ONEST vignettes function

Description

This function is only used to create vignettes. Although it can get the same results from ONEST_main(sp142_bin), it uses some precomputed data to decrease the time to get the results. Therefore, it can only be applied to the sp142_bin dataset. Please use ONEST_main instead.

Usage

ONEST_vignettes(data,empirical)

Arguments

data

a matrix containing the binary pathology data. Each row is the data from one case, and each column is the data from one rater. Missing values are allowed and can be denoted as NA or left blank. If there are n cases and k raters, the input ‘data’ is a matrix with dimension n by k.

empirical

a matrix containing data used to plot the empirical confidence intervals for the sp142_bin dataset.

Value

consist_p: a vector of length k-1, indicating proportion of identical reads among a set of pathologists. For example, the first element of “consist_p” is the estimate of agreement percentage for 2 raters. The k-1 th element is the estimate of agreement percentage for k raters.

consist_low: a vector of length k-1, indicating the lower bound of the agreement percentage with 95 percent confidence level corresponding to “consist_p”.

diff_consist: a vector of length k-2, indicating the difference between the consist_p. For example, the first element of “diff_consist” is the estimated difference of agreement percentage after increasing from 2 to 3 raters. The k-2 th element is the difference of agreement percentage after increasing from k-1 to k raters.

diff_high: a vector of length k-2, indicating the upper bound of the change of agreement percentage corresponding to “diff_consist” with 95 percent confidence level.

size_case: number of cases n

size_rater: number of raters k

p: the probability of of being rated positive among the proportion of ‘1-p_plus-p_minus’ cases.

p_plus: proportion of the cases rated positive by all raters.

p_minus: proportion of the cases rated negative by all raters.
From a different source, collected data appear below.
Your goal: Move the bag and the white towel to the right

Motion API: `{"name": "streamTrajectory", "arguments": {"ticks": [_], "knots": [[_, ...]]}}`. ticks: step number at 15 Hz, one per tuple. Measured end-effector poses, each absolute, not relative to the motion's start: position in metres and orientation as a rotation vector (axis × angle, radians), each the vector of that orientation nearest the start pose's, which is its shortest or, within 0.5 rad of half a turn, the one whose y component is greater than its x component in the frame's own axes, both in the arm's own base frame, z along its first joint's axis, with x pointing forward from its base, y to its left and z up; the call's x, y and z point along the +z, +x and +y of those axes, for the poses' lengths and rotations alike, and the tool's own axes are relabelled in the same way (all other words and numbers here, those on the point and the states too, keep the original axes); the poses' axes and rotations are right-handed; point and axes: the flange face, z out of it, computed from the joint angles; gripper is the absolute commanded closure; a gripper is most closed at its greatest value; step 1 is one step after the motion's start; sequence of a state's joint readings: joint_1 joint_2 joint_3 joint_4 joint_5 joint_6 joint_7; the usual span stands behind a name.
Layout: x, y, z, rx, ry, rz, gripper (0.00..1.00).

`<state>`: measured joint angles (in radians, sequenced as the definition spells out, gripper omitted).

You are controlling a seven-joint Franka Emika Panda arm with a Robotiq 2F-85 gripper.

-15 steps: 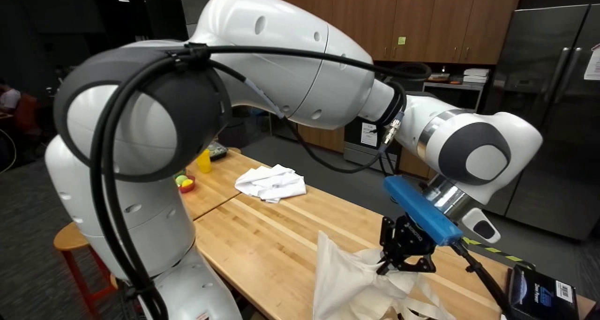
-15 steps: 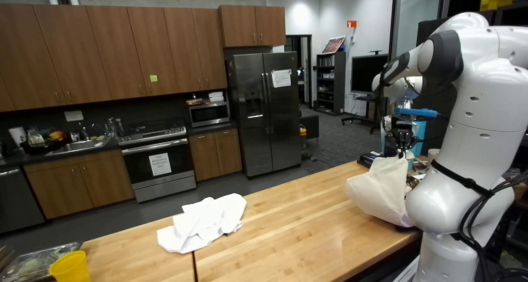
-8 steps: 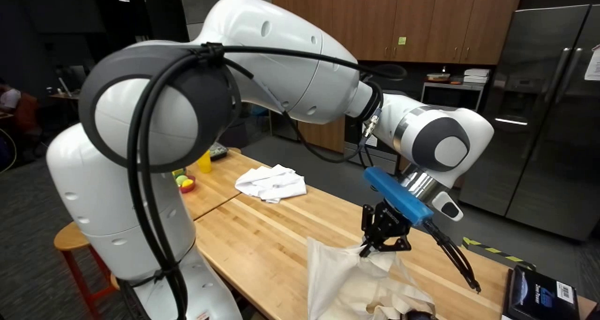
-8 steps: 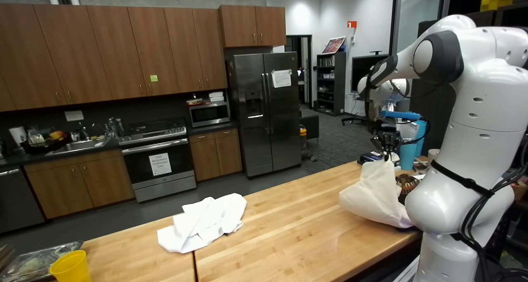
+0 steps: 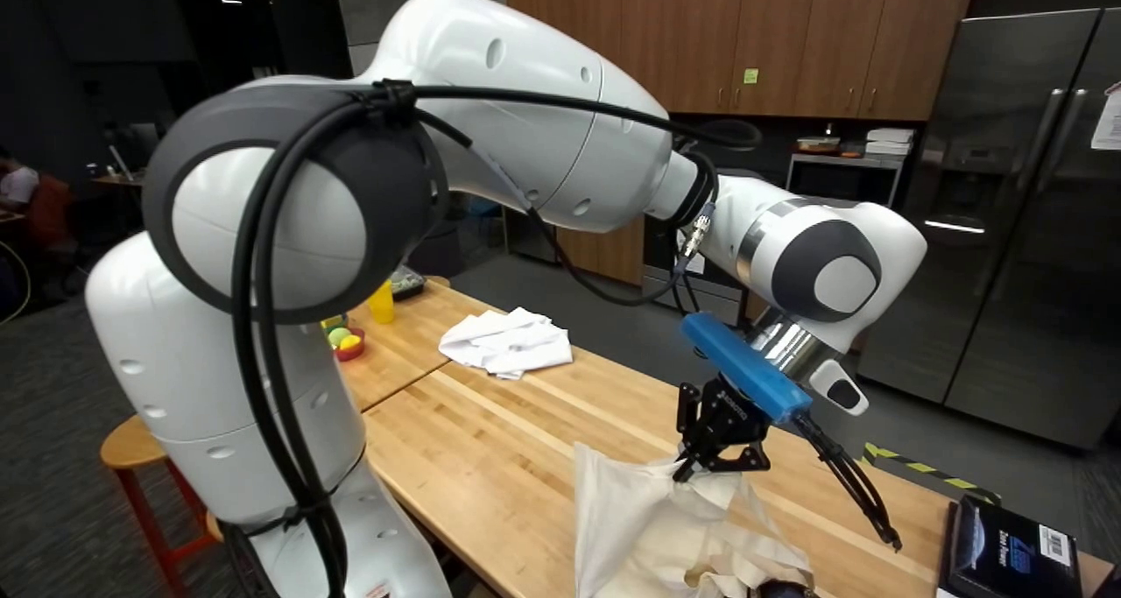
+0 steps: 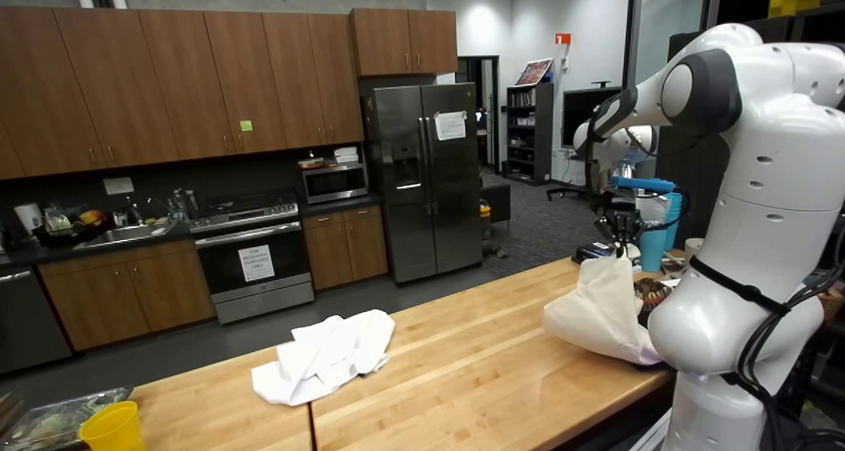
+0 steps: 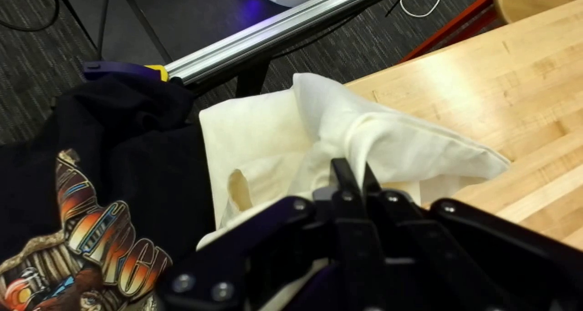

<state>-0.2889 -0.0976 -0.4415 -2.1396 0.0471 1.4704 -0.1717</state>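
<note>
While its fingers stand nearly together, the gripper (image 7: 354, 170) pinches a thin fold of the bag (image 6: 597, 312), the cloth peaked beneath it above the wooden table (image 6: 475, 372). The bag's lower part rests at the table end beside the robot arm (image 6: 779, 180), whose white body hides one end of it in an exterior view. Crowding the bag most closely is a black cloth (image 7: 168, 183) with a colourful print; in the wrist view its edge meets the bag's, though which overlaps the other cannot be told. At the table's corner lies a black box (image 5: 990, 537), and blue-green containers (image 6: 652, 251) stand past the bag. A purple-and-yellow clamp (image 7: 114, 69) sits at the end of a metal rail (image 7: 273, 31) just off the table's edge.

The white towel (image 6: 330, 358) lies crumpled well apart from the bag, over a seam (image 6: 311, 428) in the table, with a stretch of wood between the two cloths. Farther along stand a yellow cup (image 5: 382, 303) and, just beside it, a dark tray (image 5: 409, 291) with a clear cover; a red bowl (image 5: 354, 355) of round yellow and green things (image 5: 350, 341) is near the cup. A round stool (image 5: 131, 445) shows beside the arm's base.
</note>
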Motion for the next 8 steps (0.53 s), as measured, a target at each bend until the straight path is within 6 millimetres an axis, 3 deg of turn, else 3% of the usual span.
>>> {"name": "streamTrajectory", "arguments": {"ticks": [1,3,4,6,8], "knots": [[0.413,0.336,-0.297,0.682,-2.626,0.746,0.71],[0.413,0.336,-0.297,0.687,-2.63,0.75,0.6],[0.414,0.336,-0.296,0.69,-2.641,0.751,0.79],[0.42,0.337,-0.294,0.695,-2.674,0.754,0.65],[0.426,0.338,-0.291,0.683,-2.688,0.752,0.6]]}}
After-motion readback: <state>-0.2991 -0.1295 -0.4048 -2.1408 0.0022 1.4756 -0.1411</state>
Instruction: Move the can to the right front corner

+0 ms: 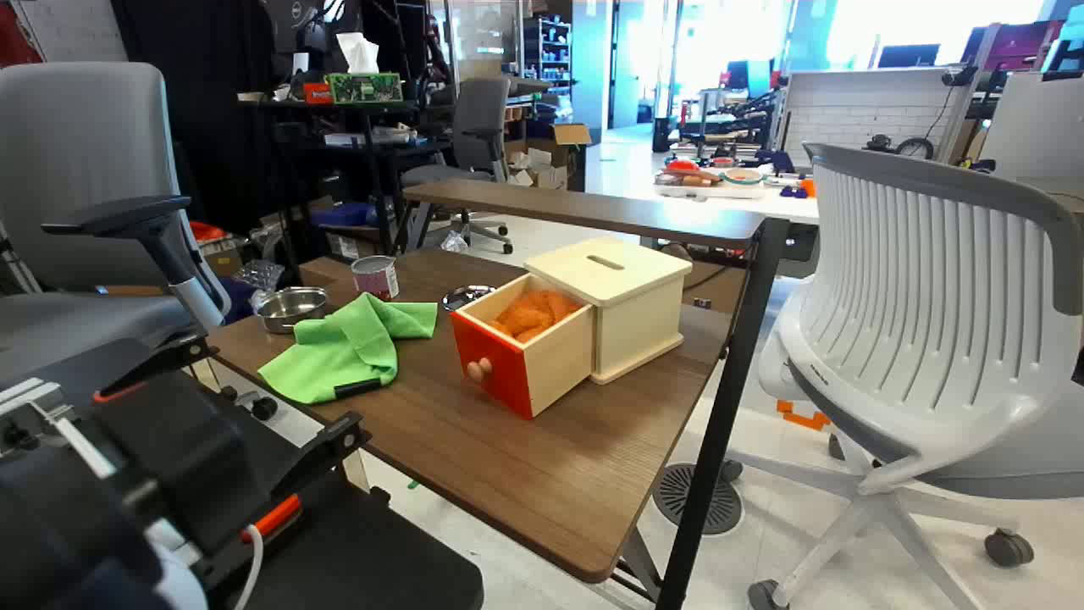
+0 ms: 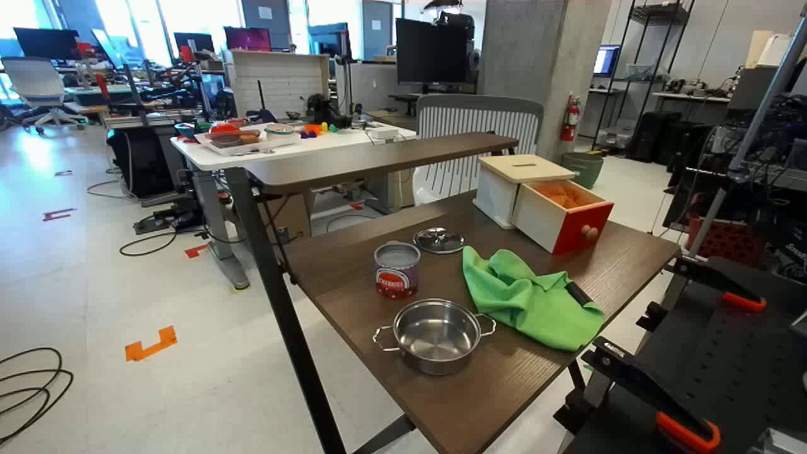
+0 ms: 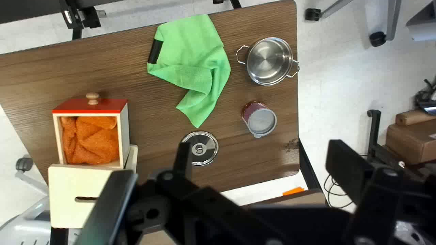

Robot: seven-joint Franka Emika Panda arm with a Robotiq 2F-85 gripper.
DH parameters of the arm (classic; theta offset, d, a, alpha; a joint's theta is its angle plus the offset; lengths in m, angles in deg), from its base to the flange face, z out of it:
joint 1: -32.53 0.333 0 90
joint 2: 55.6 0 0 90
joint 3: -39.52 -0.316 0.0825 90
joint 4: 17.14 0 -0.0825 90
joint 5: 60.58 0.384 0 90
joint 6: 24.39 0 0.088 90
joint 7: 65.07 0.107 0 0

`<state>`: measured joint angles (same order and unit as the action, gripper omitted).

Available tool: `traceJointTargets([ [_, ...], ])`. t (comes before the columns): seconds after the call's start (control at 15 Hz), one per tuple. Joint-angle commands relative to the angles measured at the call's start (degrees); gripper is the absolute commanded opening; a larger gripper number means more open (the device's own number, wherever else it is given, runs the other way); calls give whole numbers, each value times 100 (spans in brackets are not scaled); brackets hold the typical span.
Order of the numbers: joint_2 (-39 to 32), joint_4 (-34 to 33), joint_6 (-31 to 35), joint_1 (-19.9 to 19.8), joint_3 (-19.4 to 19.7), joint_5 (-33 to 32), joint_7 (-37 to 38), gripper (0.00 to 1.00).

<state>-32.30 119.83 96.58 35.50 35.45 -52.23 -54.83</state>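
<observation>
Bright room, the far windows (image 1: 923, 21) burnt out to bluish white.
Glare whitens the floor (image 2: 38, 161) in an exterior view; the drape (image 1: 190, 127) sinks to near-black. Pot (image 3: 268, 61) and lid (image 3: 201, 148) catch highlights. Shadows are soft. In the wrist view the gripper (image 3: 260, 156), near the lens, is dark and out of focus.

The table (image 1: 542, 474) was viewed slantwise from two ends and from above.
In an exterior view, it was faced from just beyond the end with the wooden box (image 1: 639, 326); in an exterior view, from just beyond the end with the metal pot (image 2: 436, 334). In the wrist view, most of it was faced almost straight down. The box, the pot and the can (image 3: 260, 117) were shared by all three.
</observation>
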Motion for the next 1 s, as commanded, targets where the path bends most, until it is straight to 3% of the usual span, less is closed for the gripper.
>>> traceJointTargets([
  [0.0,0,-17,-16,-12,-9,3,-4,100],
  [0.6,0,-20,-16,-12,-9,3,-4,100],
  [0.93,-882,59,627,123,-318,-110,68,100],
])
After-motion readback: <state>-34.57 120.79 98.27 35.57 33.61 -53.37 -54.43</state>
empirical: a matrix of dimension k-1 by 3, including the empirical estimate of the agreement percentage, and the empirical 95 percent confidence intervals (CI) of the agreement percentage with equal tail probabilities on the two sides. The empirical estimate and CI were calculated by permuting the raters with 1000 random permutations, and using the mean, 2.5th percentile, and 97.5th percentile.

Examples

data('sp142_bin')
data('empirical')
ONEST_vignettes(sp142_bin,empirical)

Plotline

Description

This function uses the binary (0/1) pathology data to plot the percentage of agreement.

Usage

plotline(path,indi=1,color="red")

Arguments

path

pathology data as a matrix (missing values are allowed)

indi

an indicator; if indi=0: then do not make plot; indi=1: then make plot, original scale. Labels on the x and y-axis are on the original scale

color

the color used to draw pictures

Value

A matrix with percentage of agreement from the original scale

Examples

data("sp142_bin")
plotline(sp142_bin,1,"red")

Example dataset1

Description

A pathology reads dataset of triple negative breast cancer in Reisenbichler et al. (2020). A value of 0 means negative and a value of 1 means positive.

Usage

data('sp142_bin')

Details

  • columns : different raters

  • rows : different cases

References

[1] Reisenbichler ES, Han G, Bellizzi A, Bossuyt V, Brock J, Cole K, et al. Prospective multi-institutional evaluation of pathologist assessment of PD-L1 assays for patient selection in triple negative breast cancer. Mod Pathol. 2020, DOI: 10.1038/s41379-020-0544-x; PMID: 32300181.


Example dataset2

Description

A pathology reads dataset of triple negative breast cancer in Reisenbichler et al. (2020). A value of 0 means negative and a value of 1 means positive.

Usage

data('sp263_bin')

Details

  • columns : different raters

  • rows : different cases

References

[1] Reisenbichler ES, Han G, Bellizzi A, Bossuyt V, Brock J, Cole K, et al. Prospective multi-institutional evaluation of pathologist assessment of PD-L1 assays for patient selection in triple negative breast cancer. Mod Pathol. 2020, DOI: 10.1038/s41379-020-0544-x; PMID: 32300181.